This is a project to apply BloomburyAI's "Cape" (https://github.com/bloomsburyai/cape-webservices) model to web pages. Cape is a question-answer model that allows users to upload documents and ask natural language questions of those documents. This project describes a webapp and associated API which allows users to provide web page urls and ask questions of the web page's content.
The main webapp is defined in App/questionAPI.py. It is designed to be accessed through a browser. The app also exposes an API with the following methods:
Route | Type | Description |
---|---|---|
/questionsAPI | POST | The main entry point. It accepts POST requests containing a url and question, returns the answer and the answer "context" (the extracted text from the web page which the model has determined contains the answer). |
/questionsAPI/documentsAPI | GET | Returns the IDs, titles and contents of the web pages that have been submitted. |
/questionsAPI/documentsAPI/{ID} | GET | Returns the title and contents of the web pages with the given ID. |
/questionsAPI/answersAPI | GET | Returns the questions that have been submitted, together with their IDs, associated answers and answer contexts. |
/questionsAPI/answersAPI/{ID} | GET | Returns the question with the given ID, together with its associated answer and answer context. |
The webapp is designed for cloud deployment using Kubernetes. The app's structure is outlined and discussed below.
questionAPI is a Python Flask webapp and the project's entry point. It is designed to be accessed through a brower and populates the small number of templates in App/templates/. The app is served with Flask's built-in server (rather than a production server, see further work below). For deployment, the app is containerised and exposed on a public IP address at port 80 with a "LoadBalancer" service. By default, 1 replica set is created.

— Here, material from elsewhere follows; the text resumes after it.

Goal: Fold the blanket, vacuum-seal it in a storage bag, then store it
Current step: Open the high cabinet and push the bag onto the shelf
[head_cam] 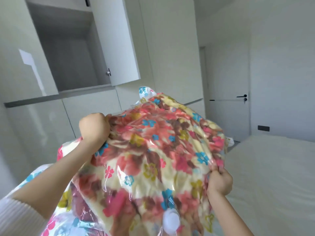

Mercury-parser is a micro-service which parses web pages and extracts their content. It is based on Postlight's Mercury-parser (https://github.com/postlight/mercury-parser), which is a node package, and exposed in a simple node express server. It was developed for this project and separately described here: https://github.com/richardbatstone/mercury_server. For deployment, the server is containerised and accessed with a "selector" service (Kubernetes_deployment/mercury-parser-service.yaml). The host and port clusterIP of the service are accessible in the other pods in the cluster as environment variables. By default, 1 replica set is created.
The project includes a Cassandra database which stores: (i) documents (i.e. web pages) which are queried; and (ii) questions which are submitted and their associated answers. The database is deployed (as a replication controller) using a public Cassandra image. Like the mercury-parser, the deployment is accessed with a "selector" service. The webapp reads and writes to the database using Cassandra Driver (https://datastax.github.io/python-driver/index.html), a Python client driver for Cassandra. By default, 1 replica set is created.
The CapeAPI does not currently form part of the Kubernetes deployment (see further work below). Instead, Cape must be launched separately and accessed as an external resource. The steps to deploy Cape and access it from the project are:
- deploy the Cape docker image to a virtual machine (docker.io/bloomsburyai/cape:latest);
- run the setup code below; and
- add the CapiAPI base and admin token to the app's frontend deployment (Kubernetes_deployment/frontend-deployment.yaml) so they can be accessed as environment variables within the cluster.
# Pass a test question
curl 'http://localhost:5050/api/0.1/answer?token=demo&question=Who+heads+the+board?&text=The+board+is+represented+by+the+chairman'
# Set up a user (replace password and token with a user password and token)
curl -v "http://localhost:5050/api/0.1/user/create-user?userId=user_1&password=password&token=token&superAdminToken=REPLACEME"
# Log the user in and return the admin token
curl -v "http://localhost:5050/api/0.1/user/login?login=user_1&password=password"
The Kubernetes configuration files are included in Kubernetes_deployment/. The webapp can be deployed on Google Cloud Platform, for example, by:
# Set up a cluster
gcloud config set compute/zone europe-west1-b
gcloud container clusters create webpage-qa --num-nodes=3 --machine-type "n1-standard-2"
# Kubernetes deployment
kubectl create -f cassandra-peer-service.yaml
kubectl create -f cassandra-service.yaml
kubectl create -f cassandra-replication-controller.yaml
kubectl create -f mercury-parser-deployment.yaml
kubectl create -f mercury-parser-service.yaml
kubectl create -f frontend-deployment.yaml
kubectl create -f frontend-service.yaml
# Wait for public IP address
kubectl get service webpage-qa --watch
# The deployments can then be scaled in the usual way
kubectl scale deployment webpage-qa --replicas=3
kubectl scale deployment mercury-parser --replicas=3
kubectl scale rc cassandra --replicas=3
# Check the Cassandra ring has been formed
kubectl exec -it cassandra-lwfvw -- nodetool status
The project is in development and there is clearly scope for further work / additional functionality. For example:
- bring Cape within the Kubernetes deployment (which would allow scaling of the service, which is the key bottleneck in the app's responsiveness);
- add user profiles and other security features;
- deploy the flask app to a WSGI server; and
- add smarter load balancing access.